Each record must reappear in the answer exactly as it is written.

▬▬▬▬▬▬

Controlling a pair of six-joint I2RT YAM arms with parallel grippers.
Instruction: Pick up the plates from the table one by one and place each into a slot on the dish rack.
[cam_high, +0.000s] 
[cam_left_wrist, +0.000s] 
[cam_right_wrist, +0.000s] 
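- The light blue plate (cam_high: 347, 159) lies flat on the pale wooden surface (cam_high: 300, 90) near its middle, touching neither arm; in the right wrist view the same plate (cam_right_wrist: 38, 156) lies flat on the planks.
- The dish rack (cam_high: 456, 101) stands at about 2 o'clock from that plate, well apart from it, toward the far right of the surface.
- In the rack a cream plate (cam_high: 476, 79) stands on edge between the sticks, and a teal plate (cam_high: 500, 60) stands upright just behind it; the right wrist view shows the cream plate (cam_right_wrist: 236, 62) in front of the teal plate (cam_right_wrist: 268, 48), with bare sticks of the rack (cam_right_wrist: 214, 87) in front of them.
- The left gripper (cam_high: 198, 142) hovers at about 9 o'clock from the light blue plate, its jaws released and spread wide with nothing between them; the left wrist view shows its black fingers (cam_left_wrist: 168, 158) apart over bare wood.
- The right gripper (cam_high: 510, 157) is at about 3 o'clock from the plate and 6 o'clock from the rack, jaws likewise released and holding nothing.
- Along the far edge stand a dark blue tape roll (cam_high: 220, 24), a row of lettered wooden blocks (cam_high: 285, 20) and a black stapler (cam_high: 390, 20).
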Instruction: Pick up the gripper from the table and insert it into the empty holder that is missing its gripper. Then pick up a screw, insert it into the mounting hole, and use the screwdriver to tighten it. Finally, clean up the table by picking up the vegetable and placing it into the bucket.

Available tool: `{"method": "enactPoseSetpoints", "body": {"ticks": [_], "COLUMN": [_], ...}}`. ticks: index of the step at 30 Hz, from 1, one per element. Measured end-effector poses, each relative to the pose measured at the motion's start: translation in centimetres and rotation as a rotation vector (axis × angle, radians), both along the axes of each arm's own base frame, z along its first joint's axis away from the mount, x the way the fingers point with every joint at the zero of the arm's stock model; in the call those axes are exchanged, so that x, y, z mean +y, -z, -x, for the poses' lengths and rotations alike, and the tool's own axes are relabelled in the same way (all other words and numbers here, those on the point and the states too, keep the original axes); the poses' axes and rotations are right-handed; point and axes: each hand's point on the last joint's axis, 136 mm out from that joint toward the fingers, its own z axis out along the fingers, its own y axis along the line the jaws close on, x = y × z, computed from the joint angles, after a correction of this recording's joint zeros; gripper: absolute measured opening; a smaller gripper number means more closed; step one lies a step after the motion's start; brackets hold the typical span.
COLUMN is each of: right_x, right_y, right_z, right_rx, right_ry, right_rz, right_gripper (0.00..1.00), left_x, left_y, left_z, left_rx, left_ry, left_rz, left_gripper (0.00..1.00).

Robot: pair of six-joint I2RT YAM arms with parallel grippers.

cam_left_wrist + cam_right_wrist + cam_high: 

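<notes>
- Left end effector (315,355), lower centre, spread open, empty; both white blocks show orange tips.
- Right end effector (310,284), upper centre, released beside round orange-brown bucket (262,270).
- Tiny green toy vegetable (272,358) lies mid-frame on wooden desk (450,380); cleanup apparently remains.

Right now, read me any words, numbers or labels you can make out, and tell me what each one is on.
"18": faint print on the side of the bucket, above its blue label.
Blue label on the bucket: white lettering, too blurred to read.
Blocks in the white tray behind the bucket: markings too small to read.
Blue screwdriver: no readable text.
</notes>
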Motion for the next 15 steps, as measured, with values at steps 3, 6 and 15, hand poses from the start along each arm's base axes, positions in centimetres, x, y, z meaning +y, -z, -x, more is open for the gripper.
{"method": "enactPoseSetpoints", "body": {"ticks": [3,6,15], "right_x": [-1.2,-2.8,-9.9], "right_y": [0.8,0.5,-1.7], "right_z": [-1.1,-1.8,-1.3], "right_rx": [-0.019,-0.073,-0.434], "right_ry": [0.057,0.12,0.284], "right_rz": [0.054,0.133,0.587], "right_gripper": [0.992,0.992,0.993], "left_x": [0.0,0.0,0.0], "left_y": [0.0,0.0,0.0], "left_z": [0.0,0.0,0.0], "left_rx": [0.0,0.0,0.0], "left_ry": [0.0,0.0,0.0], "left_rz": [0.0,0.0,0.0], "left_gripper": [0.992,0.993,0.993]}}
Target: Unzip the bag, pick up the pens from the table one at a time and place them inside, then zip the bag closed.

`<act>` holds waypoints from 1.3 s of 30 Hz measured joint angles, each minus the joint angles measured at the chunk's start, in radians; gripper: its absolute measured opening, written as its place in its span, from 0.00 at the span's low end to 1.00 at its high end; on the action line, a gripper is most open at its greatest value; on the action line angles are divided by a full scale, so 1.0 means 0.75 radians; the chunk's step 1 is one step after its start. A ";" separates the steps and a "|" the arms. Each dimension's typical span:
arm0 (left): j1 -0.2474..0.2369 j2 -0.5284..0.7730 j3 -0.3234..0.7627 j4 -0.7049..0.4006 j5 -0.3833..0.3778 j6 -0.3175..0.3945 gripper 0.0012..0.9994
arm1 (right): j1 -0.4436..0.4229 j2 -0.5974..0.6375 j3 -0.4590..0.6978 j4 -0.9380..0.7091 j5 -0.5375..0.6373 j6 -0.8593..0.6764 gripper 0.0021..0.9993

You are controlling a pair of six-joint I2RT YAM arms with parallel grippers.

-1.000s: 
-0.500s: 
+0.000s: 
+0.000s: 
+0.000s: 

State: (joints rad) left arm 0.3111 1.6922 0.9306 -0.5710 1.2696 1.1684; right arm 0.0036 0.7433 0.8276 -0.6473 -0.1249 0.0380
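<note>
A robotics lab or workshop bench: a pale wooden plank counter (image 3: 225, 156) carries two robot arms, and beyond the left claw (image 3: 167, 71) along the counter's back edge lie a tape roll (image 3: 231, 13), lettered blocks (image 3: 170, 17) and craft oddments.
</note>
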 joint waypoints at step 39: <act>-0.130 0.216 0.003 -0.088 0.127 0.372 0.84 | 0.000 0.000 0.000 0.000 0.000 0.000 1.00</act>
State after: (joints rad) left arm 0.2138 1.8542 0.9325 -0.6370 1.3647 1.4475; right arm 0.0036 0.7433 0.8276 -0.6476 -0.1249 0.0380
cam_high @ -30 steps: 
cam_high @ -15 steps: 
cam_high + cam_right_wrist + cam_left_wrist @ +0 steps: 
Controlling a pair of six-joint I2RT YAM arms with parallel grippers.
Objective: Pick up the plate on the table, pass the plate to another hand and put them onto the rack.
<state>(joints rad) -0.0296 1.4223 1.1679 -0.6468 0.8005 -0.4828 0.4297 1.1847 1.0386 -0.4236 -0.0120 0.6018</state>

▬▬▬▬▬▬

§ Answer to this problem:
Controlling a pair of six-joint I2RT YAM arms with parallel grippers.
Instruction: Pick up the plates from the table one by one and place each into a slot on the dish rack.
[cam_high, +0.000s] 
[cam_left_wrist, +0.000s] 
[cam_right_wrist, +0.000s] 
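- The light blue plate (cam_high: 347, 159) lies flat on the pale wooden surface (cam_high: 300, 90) near its middle, touching neither arm; in the right wrist view the same plate (cam_right_wrist: 38, 156) lies flat on the planks.
- The dish rack (cam_high: 456, 101) stands at about 2 o'clock from that plate, well apart from it, toward the far right of the surface.
- In the rack a cream plate (cam_high: 476, 79) stands on edge between the sticks, and a teal plate (cam_high: 500, 60) stands upright just behind it; the right wrist view shows the cream plate (cam_right_wrist: 236, 62) in front of the teal plate (cam_right_wrist: 268, 48), with bare sticks of the rack (cam_right_wrist: 214, 87) in front of them.
- The left gripper (cam_high: 198, 142) hovers at about 9 o'clock from the light blue plate, its jaws released and spread wide with nothing between them; the left wrist view shows its black fingers (cam_left_wrist: 168, 158) apart over bare wood.
- The right gripper (cam_high: 510, 157) is at about 3 o'clock from the plate and 6 o'clock from the rack, jaws likewise released and holding nothing.
- Along the far edge stand a dark blue tape roll (cam_high: 220, 24), a row of lettered wooden blocks (cam_high: 285, 20) and a black stapler (cam_high: 390, 20).
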Instruction: Pick up the gripper from the table and insert it into the empty holder that is missing its gripper. Then pick up a screw, insert it into the mounting hole, and use the screwdriver to tighten it. Finally, clean up the table by picking up the vegetable and placing it into the bucket.

Available tool: `{"method": "enactPoseSetpoints", "body": {"ticks": [_], "COLUMN": [_], ...}}`. ticks: index of the step at 30 Hz, from 1, one per element. Measured end-effector poses, each relative to the pose measured at the motion's start: translation in centimetres and rotation as a rotation vector (axis × angle, radians), both along the axes of each arm's own base frame, z along its first joint's axis away from the mount, x the way the fingers point with every joint at the zero of the arm's stock model; in the call those axes are exchanged, so that x, y, z mean +y, -z, -x, for the poses' lengths and rotations alike, and the tool's own axes are relabelled in the same way (all other words and numbers here, those on the point and the states too, keep the original axes); the poses' axes and rotations are right-handed; point and axes: each hand's point on the last joint's axis, 136 mm out from that joint toward the fingers, its own z axis out along the fingers, its own y axis along the line the jaws close on, x = y × z, computed from the joint angles, after a correction of this recording's joint zeros; gripper: absolute measured opening; a smaller gripper number means more closed; step one lies a step after the motion's start; brackets hold the typical span.
COLUMN is each of: right_x, right_y, right_z, right_rx, right_ry, right_rz, right_gripper (0.00..1.00), left_x, left_y, left_z, left_rx, left_ry, left_rz, left_gripper (0.00..1.00).

Robot: pair of six-joint I2RT YAM arms with parallel grippers.

cam_left_wrist + cam_right_wrist + cam_high: 

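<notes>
- Left end effector (315,355), lower centre, spread open, empty; both white blocks show orange tips.
- Right end effector (310,284), upper centre, released beside round orange-brown bucket (262,270).
- Tiny green toy vegetable (272,358) lies mid-frame on wooden desk (450,380); cleanup apparently remains.

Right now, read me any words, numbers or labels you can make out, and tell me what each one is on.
"18": faint print on the side of the bucket, above its blue label.
Blue label on the bucket: white lettering, too blurred to read.
Blocks in the white tray behind the bucket: markings too small to read.
Blue screwdriver: no readable text.
</notes>
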Motion for the next 15 steps, as measured, with values at steps 3, 6 and 15, hand poses from the start along each arm's base axes, positions in centimetres, x, y, z meaning +y, -z, -x, more is open for the gripper.
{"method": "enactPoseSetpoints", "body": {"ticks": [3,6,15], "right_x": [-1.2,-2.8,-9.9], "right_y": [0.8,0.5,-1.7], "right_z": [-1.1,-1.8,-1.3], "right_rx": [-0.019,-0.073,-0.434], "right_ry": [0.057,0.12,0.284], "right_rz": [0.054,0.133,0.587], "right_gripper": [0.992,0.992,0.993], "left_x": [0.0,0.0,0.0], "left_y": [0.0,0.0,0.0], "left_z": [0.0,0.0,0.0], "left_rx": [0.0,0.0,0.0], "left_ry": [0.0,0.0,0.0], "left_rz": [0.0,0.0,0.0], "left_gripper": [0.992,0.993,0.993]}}
Target: Unzip the bag, pick up the pens from the table one at a time and place them inside, then zip the bag closed.

`<act>` holds waypoints from 1.3 s of 30 Hz measured joint angles, each minus the joint angles measured at the chunk's start, in radians; gripper: its absolute measured opening, written as its place in its span, from 0.00 at the span's low end to 1.00 at its high end; on the action line, a gripper is most open at its greatest value; on the action line angles are divided by a full scale, so 1.0 means 0.75 radians; the chunk's step 1 is one step after its start. A ";" separates the steps and a "|" the arms. Each dimension's typical span:
arm0 (left): j1 -0.2474..0.2369 j2 -0.5284..0.7730 j3 -0.3234..0.7627 j4 -0.7049..0.4006 j5 -0.3833..0.3778 j6 -0.3175..0.3945 gripper 0.0012..0.9994
arm1 (right): j1 -0.4436..0.4229 j2 -0.5974..0.6375 j3 -0.4590..0.6978 j4 -0.9380..0.7091 j5 -0.5375..0.6373 j6 -0.8593..0.6764 gripper 0.0021..0.9993

You are controlling a pair of six-joint I2RT YAM arms with parallel grippers.

-1.000s: 
-0.500s: 
+0.000s: 
+0.000s: 
+0.000s: 

State: (joints rad) left arm 0.3111 1.6922 0.9306 -0.5710 1.2696 1.1684; right arm 0.0036 0.7433 0.8276 -0.6473 -0.1249 0.0380
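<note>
A robotics lab or workshop bench: a pale wooden plank counter (image 3: 225, 156) carries two robot arms, and beyond the left claw (image 3: 167, 71) along the counter's back edge lie a tape roll (image 3: 231, 13), lettered blocks (image 3: 170, 17) and craft oddments.
</note>
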 joint waypoints at step 39: <act>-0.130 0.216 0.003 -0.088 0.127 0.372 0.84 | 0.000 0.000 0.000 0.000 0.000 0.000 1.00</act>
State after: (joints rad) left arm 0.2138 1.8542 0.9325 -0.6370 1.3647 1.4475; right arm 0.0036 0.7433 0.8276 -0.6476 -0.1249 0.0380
cam_high @ -30 steps: 
cam_high @ -15 steps: 
cam_high + cam_right_wrist + cam_left_wrist @ +0 steps: 
Controlling a pair of six-joint I2RT YAM arms with parallel grippers.
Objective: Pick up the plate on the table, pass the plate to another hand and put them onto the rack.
<state>(joints rad) -0.0296 1.4223 1.1679 -0.6468 0.8005 -0.4828 0.4297 1.1847 1.0386 -0.4236 -0.0120 0.6018</state>

Thus the exercise is complete.